ラストエンペラー 習近平
日本ではお馴染み、米戦略国際問題研究所の上級顧問エドワード・ルトワック氏の文春新書「ラストエンペラー 習近平」(奥山真司・訳 7月20日新刊)である。2016年に出版された同新書「中国4.0 暴発する中華帝国」の続編ともいえる新著で、「中国がはまった戦略のパラドックス」とある本の帯を書店で発見して読んでみた。「中国4.0」では同国の近年の行動について2009年ごろまでの平和的な台頭時期を中国1.0、その後リーマンショックや北京オリンピックを経て対外的に強硬になる2014年までを2.0、アメリカに拒否され選択的な強硬姿勢に転じた時代を3.0と区分けしてその攻撃性を分類していた。習近平体制となったのち採られている「戦狼外交」、すなわち2.0をより深刻にした最近の全方位的強硬路線が4.0体制である。今回の「ラストエンペラー」ではいかにして習近平の4.0体制を砕き、よりマイルドで協調的な5.0を国際社会が一致して中国から引き出すかの処方箋が提示される。
ルトワック氏の著書でいつも感心するのが、我々一般人がなかなか思いつかないパラドキシカルな「戦略家」としての見立てだといえよう。例えば中国が体現する「弱者は必ず強者に従う」という考えに対して、彼は多くの歴史的な例を紹介しつつ結局のところ「大国は小国に勝てない」と断言する。また中国の覇権主義のバックグラウンド「経済力が国力である」というテーゼに対しては、「安全保障は常に経済より優先される」として凡庸な平和主義とは異なる考えを披露してくれる。軍拡に邁進する中国だが、軍事力を左右するのは兵器や艦船、航空機の数ではなく戦い方の「シナリオ」に即したハード・ソフトの整備で、「いま目の前にある技術を、戦略的に使うこと」が重要だとの説明がなされる。戦いをすれば相手は必ず何らかのリアクションを起こすもので、斬新かつパワフルな新兵器はその効果を発揮するのは難しいというのも戦略専門家ならでは分析。実際に台湾海峡有事の際に中国海軍の力を削ぐにはアメリカの攻撃型潜水艦が3隻あれば十分で、今後もこの点では米国の圧倒的な優位はゆるがないと頼もしい指摘である。
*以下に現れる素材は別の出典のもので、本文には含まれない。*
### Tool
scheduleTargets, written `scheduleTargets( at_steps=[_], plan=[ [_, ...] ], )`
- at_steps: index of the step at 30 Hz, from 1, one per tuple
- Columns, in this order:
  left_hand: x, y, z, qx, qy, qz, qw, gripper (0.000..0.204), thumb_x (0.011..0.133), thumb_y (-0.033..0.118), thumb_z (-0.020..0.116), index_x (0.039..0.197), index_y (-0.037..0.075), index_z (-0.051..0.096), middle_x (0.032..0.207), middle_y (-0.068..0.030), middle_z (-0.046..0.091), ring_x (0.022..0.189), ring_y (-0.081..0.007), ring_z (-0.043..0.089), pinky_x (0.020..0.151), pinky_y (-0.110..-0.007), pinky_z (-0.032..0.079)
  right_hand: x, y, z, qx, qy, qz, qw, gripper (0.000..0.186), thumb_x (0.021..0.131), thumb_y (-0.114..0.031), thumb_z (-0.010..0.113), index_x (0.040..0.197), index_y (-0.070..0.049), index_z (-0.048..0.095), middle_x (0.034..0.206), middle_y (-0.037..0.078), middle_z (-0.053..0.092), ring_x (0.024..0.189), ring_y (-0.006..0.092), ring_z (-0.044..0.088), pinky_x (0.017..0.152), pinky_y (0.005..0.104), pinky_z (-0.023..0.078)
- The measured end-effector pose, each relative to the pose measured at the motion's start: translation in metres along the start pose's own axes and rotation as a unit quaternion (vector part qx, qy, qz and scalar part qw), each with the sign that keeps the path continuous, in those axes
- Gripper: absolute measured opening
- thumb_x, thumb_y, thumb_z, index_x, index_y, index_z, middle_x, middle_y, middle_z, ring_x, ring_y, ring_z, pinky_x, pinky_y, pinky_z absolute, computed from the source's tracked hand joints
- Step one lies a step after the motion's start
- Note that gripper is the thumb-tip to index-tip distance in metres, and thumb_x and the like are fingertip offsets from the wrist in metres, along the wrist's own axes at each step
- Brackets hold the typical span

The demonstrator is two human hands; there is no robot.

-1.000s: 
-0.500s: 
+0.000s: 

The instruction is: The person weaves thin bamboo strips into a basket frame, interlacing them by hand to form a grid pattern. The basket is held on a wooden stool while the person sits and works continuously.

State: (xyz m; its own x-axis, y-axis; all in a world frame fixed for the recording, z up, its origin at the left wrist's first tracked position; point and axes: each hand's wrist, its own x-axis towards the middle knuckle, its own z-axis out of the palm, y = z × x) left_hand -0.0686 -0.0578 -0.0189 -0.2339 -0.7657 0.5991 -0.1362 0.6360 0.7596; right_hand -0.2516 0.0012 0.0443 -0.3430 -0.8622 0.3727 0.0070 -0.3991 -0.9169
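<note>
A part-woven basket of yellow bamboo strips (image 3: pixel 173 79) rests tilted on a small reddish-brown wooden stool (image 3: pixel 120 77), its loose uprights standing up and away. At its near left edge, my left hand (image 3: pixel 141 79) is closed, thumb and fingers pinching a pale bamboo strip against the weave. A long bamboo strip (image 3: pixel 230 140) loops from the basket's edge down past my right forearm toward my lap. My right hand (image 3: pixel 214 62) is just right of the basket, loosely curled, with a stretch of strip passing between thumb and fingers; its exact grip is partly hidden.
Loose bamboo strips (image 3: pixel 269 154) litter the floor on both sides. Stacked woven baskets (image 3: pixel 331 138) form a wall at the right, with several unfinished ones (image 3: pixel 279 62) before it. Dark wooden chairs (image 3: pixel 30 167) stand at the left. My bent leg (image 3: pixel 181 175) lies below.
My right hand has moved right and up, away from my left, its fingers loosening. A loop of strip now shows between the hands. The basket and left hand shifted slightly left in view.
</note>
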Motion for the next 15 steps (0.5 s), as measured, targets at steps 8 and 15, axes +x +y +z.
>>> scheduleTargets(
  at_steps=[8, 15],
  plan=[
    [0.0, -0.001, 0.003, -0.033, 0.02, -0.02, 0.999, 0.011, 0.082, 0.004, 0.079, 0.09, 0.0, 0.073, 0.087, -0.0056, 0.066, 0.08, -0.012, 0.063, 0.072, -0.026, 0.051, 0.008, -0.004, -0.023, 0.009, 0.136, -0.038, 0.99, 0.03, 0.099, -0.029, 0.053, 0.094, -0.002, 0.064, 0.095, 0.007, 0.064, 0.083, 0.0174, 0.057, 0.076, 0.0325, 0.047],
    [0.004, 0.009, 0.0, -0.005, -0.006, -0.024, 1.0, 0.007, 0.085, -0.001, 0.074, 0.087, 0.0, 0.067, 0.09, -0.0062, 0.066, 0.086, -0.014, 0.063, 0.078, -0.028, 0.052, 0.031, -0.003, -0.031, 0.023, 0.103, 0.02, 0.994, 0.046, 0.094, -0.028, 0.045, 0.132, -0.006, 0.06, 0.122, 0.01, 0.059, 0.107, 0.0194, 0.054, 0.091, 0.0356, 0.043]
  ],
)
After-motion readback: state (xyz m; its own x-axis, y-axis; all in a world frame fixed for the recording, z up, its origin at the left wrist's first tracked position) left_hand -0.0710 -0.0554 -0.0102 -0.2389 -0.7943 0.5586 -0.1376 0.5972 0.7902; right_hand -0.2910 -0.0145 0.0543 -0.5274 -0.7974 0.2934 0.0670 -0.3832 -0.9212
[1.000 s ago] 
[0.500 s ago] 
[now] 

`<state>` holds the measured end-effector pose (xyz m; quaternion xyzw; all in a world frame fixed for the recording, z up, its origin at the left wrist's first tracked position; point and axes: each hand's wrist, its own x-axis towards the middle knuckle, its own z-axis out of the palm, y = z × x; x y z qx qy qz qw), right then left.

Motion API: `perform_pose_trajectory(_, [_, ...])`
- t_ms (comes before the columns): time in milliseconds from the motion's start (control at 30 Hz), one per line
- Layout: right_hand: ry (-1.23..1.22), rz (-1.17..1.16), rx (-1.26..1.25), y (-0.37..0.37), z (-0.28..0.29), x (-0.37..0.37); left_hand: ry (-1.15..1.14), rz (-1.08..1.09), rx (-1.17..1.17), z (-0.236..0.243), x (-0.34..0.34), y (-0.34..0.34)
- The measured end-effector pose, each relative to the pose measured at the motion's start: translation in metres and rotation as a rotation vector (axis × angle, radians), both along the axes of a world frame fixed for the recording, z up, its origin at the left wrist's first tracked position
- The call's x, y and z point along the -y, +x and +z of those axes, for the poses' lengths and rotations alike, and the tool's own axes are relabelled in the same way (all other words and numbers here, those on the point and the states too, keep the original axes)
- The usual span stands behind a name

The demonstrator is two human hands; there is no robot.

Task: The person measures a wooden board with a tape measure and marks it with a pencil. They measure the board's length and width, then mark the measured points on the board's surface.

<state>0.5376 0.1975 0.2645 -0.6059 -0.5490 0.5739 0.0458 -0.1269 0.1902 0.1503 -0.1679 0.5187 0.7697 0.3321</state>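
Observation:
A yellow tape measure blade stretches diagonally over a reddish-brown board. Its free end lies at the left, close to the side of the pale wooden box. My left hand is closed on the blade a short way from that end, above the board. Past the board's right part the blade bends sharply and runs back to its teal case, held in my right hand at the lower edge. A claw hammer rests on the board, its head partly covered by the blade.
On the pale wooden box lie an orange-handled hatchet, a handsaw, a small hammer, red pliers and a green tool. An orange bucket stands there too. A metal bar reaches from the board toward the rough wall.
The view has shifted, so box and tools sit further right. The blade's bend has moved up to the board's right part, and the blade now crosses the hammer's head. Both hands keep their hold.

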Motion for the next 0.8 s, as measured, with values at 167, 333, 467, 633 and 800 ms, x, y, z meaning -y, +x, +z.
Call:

異形の指導者、いまやシナの終身皇帝になろうとする習近平の生い立ちやパーソナリティに言及しつつ、ルトワック氏はチャイナ4.0は最悪の選択であり、習近平はアメリカだけでなく世界を敵に回しているとしている。共産主義の後ろ盾がなくなる一方で、指導者が選挙で選ばれず常にその正当性について不安な立場に置かれるため、内外でおこる様々な問題に過剰に反応するのが中国の現状である。また歴史的に地域唯一の大国であったために、強者と弱者という視点しか持ちえず、戦略のロジックやパラドックスの視点がないのが中国の夜郎自大的な行動の源とのこと。では中国を4.0から5.0に導くには国際社会は何をすべきか。協調的な戦略が理解できない中国に対して、チーム力や同盟の力をもってNOを突きつけ、独裁体制の脆弱さを衝くことが必要なのだという。強者は何でも出来るという考えを覆すには、習近平に恥をかかせ彼の判断力や実行力に疑念を生じさせ、権威や政権担当能力を否定することが中国5.0への道だとルトワック氏は主張する。平和への大変な脅威でありながら、東西冷戦時代と異なり世界経済に断固とした地位と占めてしまった中国に対して世界はどう立ち向かうのか、ユニークな視点を展開する「ラストエンペラー 習近平」であった。